Notice I've said "Blair/Brown" rather than "Blair" above and that's very important. The current crisis is partly due to the idiocy of Blair, but Brown was a willing participant in all of this (and in some cases the initiator of these crazy policies - tube PPP, for instance). That's why it's very difficult for him to make a clean break with the failures of the Blair years.

It would mean having to undergo a Blues Brothers - like instant conversion to radical politics - this could perhaps be stage-managed at the next Labour conference. A shaft of light appearing say, a third of the way through another lumpen Gordon speech, and then suddenly, he's a changed man. Out goes that f***ing awful blue tie and back comes the red tie of the 2003 Conference speech ("we're best when we're labour" etc.) He needs to start by emulating Nikita Kruschev at the 1956 Soviet Party Congress. Kruschev's denunciation of Stalin set the tone for the Cold War's "detente" years and Brown could spark a similar new era by jettisoning the whole Blair legacy in one fell swoop. The speech needs to go something like this:

(pointing to picture of Blair forming the conference backdrop) "see this guy here? You remember him from a couple of years back? Well, he was WRONG! And so was I. WE WAS WRONG!!! (huge red cross is superimposed over backdrop, which fades into collage of many of the dictators of the past - Stalin, Mao, Maggie Thatcher, Rupert Murdoch, Richard Bowker, etc.) From now on it's NEW New Labour! Let a thousand flowers bloom. PUBLIC SECTOR PENSIONS FOR ALL! AN END TO PFI! etc. etc. etc.
Personnel changes would also be essential. The Blairite detritus currently clogging up the cabinet table would be summarily dismissed. Hutton, Blears, Purnell... all for the chop. And demotions for rubbishy Brownites like Ed Balls and Alastair Darling. Promotions for solid and trustworthy performers: Denham, Benn, Ed Miliband. Most importantly of all, a senior cabinet job for John Cruddas - I recommend Home Secretary. A replacement for Darling at No 11? It's got to be Alan Johnson. Trusted, respectable, comprehensible to people from the South.

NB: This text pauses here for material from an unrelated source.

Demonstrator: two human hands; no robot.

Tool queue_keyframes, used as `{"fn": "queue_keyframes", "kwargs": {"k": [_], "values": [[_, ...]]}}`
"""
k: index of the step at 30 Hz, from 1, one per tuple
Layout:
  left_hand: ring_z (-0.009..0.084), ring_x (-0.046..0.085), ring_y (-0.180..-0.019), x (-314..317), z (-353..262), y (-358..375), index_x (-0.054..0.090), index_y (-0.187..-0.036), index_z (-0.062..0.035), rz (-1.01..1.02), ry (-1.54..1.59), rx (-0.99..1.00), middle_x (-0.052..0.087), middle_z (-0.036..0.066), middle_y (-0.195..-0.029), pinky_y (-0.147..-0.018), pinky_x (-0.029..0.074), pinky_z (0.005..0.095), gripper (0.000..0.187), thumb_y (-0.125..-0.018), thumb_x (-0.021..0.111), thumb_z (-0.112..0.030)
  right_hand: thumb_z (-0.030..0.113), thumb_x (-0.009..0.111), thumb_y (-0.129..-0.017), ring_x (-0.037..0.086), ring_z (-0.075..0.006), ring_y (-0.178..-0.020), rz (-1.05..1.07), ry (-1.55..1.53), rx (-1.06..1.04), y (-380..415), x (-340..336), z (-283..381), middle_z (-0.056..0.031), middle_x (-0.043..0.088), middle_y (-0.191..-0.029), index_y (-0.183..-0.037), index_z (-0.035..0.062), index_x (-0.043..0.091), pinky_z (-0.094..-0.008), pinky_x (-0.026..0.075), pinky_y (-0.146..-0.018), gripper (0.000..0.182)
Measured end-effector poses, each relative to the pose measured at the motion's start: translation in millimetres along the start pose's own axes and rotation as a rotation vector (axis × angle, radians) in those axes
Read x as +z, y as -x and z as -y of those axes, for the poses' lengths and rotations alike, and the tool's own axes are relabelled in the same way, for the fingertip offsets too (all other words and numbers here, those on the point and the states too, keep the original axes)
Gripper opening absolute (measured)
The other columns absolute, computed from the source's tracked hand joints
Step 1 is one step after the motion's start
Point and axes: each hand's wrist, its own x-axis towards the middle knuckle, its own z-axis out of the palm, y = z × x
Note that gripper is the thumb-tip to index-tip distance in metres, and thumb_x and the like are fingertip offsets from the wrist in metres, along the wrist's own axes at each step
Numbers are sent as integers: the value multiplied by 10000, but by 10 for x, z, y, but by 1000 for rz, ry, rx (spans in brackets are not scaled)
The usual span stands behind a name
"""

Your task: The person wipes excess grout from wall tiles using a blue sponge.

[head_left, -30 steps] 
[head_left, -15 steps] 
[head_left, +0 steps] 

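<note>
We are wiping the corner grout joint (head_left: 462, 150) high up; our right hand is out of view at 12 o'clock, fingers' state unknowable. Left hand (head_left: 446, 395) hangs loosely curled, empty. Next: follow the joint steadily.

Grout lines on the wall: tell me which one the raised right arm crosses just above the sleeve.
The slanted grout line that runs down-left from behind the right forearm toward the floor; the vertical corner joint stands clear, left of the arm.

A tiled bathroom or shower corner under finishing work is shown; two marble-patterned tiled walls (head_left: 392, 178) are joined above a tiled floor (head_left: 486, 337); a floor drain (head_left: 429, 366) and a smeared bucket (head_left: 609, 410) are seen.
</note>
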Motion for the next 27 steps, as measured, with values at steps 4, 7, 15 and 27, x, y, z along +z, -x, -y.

Only a total relaunch - in policy and people terms - can save the Nu-Lab project now. What is least likely to save it is yet more sanctimonious, dunderhead b.s. about "listen and lead" (Speak and Spell?) and "tough decisions in difficult times". I know we live in environmentally conscious times but please, someone change the f***ing record on Gordon. The public are sick to death of hearing a Budget speech that was stale as far back as 2000, with the nouns slightly changed each time according to the policy area being discussed. And can we ban any talk of "Britishness" please? The BNP performed spectacularly poorly. So that's enough of that, then.

I could turn the situation around so that in 18 months' time Labour would have a narrow poll lead or at least level pegging - starting with that conference speech. But I won't. Partly 'cos they'd never give me the job anyway, and partly 'cos I wouldn't take an adviser job even if it were on offer. So go on Gordon... lose big time. See if we care. RIP.

(By the way... my earlier prediction of a Ken victory looks to have been pretty damn wrong, so I'm sorry if I spread false hope. All hail Boris the blond bombshell. So glad I got the hell out of London in 2000 now. Around the time that Gordon speech started to grate... more on London soon when we have the actual results, god help us.)

1 comment:

Anonymous said...

Three weeks into the Johnson administration, and everything is going well. At least 100 parasitic individuals obtaining pensions that the private sector can't have been served notice of redundancy. Meanwhile, the previous incumbent was last sighted accompanying the Olympic torch on its penultimate leg through his paymasters second home of Pyongyang. Great days to be sure!